Read Guardian's Mate Page 4


  “Stop!” Zander yelled.

  He shoved Rae aside and dove for the rope, coming up with his hands full of long, cool reptile.

  Rae shifted back down from half beast to her human form faster than Zander had seen anyone shift before. The big shirt she was sleeping in hadn’t even had a chance to tear. Her eyes were wide, pale gray, her black eyebrows streaks in all the white. “What the hell is that?” she cried.

  Zander turned the snake around to face him, looking into its startled reptile eyes. “Hey, buddy, I’ve been looking for you. I bet you were sleeping in the bed, weren’t you?”

  “Zander.”

  Color flooded Rae’s face again, her cheeks brilliant scarlet. She was disheveled, hair coming out of her braid, her sweatshirt not too loose to cling to the soft curves of woman beneath.

  Zander let his gaze drift over her a moment before he lifted the creature coiling around his arm. “It’s just Jake. Jake the Snake. He’s harmless.”

  “He tried to get into bed with me!”

  Zander didn’t blame him. “Jake likes to be warm. He’s not poisonous or anything.”
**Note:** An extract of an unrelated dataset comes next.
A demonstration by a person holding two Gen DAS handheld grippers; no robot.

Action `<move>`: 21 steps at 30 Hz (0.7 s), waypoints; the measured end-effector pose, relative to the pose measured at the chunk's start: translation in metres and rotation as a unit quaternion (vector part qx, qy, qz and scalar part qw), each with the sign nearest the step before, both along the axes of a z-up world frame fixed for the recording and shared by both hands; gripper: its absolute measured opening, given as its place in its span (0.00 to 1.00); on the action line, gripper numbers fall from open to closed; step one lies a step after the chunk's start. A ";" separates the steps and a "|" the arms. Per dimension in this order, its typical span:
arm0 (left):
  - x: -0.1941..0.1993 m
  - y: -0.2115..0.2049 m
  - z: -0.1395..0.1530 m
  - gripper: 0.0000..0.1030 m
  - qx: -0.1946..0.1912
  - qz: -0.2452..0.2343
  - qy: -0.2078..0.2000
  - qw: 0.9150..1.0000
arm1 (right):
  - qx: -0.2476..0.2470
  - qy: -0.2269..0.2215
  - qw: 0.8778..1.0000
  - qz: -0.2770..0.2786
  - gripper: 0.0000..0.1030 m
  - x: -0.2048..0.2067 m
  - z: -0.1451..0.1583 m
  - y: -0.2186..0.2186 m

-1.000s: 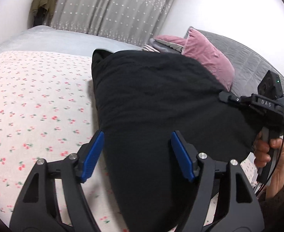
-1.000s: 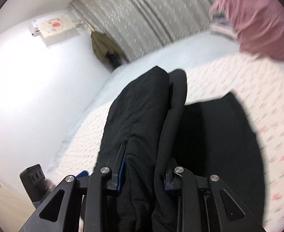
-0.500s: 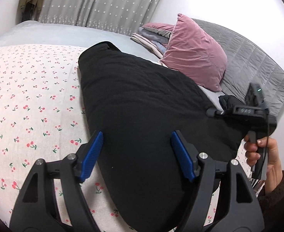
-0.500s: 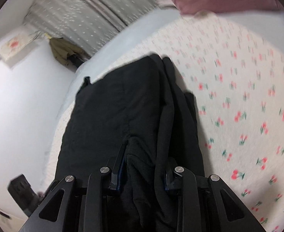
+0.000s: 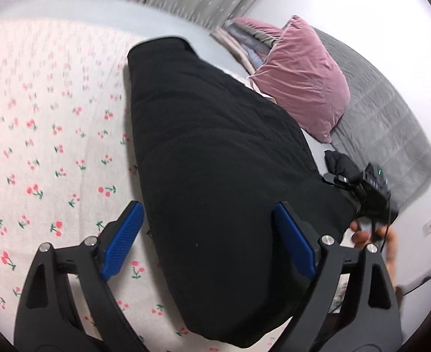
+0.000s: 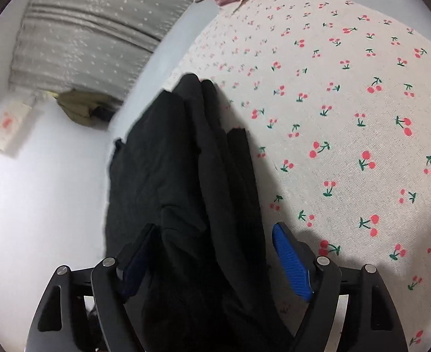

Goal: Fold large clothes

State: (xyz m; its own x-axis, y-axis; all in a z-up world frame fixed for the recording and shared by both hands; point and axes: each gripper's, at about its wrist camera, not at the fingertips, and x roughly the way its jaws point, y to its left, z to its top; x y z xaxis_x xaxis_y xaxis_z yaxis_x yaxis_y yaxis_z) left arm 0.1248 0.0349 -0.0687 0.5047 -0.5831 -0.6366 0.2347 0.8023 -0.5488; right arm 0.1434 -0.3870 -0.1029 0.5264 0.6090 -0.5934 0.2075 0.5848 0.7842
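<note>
Both wrist views look closely down along their fingers, sharing the black garment [image 5: 215,152] and cherry-print bedsheet [image 6: 347,102].

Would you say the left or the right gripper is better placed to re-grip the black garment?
Probably the right gripper: its open jaws already straddle a bunched fold of the black garment, whereas the left gripper hangs open above the flat, spread part.

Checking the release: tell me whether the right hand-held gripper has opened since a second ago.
Yes. The right hand-held gripper has spread its fingers apart around the black garment, no longer pinching it.
</note>
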 end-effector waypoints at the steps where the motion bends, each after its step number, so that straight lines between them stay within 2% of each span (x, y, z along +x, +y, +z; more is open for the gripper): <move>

  Rae waved her hands. “Why do you have a snake? On a boat?”

  Zander shrugged. “He cuddled up to me one night a couple months ago when I was camping out. He didn’t want to leave me. I think he was someone’s pet that got lost or dumped. I give him the run of the place and he keeps the vermin under control.”

  Rae planted both hands on top of her head, her black hair leaking around her fingers. “You couldn’t have warned me?”

  “I thought I’d lost him when I was last in port. I guess he followed me back on board. Follows me everywhere.”

  Rae’s hands now covered her face until they drifted down, revealing her red-rimmed, tear-dampened eyes. “Well, he can’t sleep with me.”

  Zander carefully lowered Jake into the pocket of his duster. “No problem. He’ll sleep with me.”

  Rae glared at him with her fists on her hips, a storm in her eyes. The shirt covered her to her thighs—below that her bare legs were firm and strong, her cute toes curling on the floor.

  What the hell was the Shifters’ problem with her being a Guardian? If the last thing Zander saw in his life was the beautiful, fiery Rae coming to send him to the Summerland, that would be fine with him. What a way to go.

  Zander didn’t like the spark in his blood as he watched her chest move in her agitated breath. He made himself turn from her. “Go to bed. Long day tomorrow.”

  “It’s not that I’m afraid of snakes,” she said behind him. “I’m just not used to them in bed with me. Most of the ones we get near our Shiftertown are rattlers. I’ve learned to be cautious.”

  “I understand, Little Wolf. Cautious is good.” Zander sent her a grin over his shoulder that brought her glare back. He loved that.

  “Just go,” Rae said tightly.

  Zander went out the door. As soon as he closed it, he heard Rae bang her way across the cabin and slap home the bolt, locking him out.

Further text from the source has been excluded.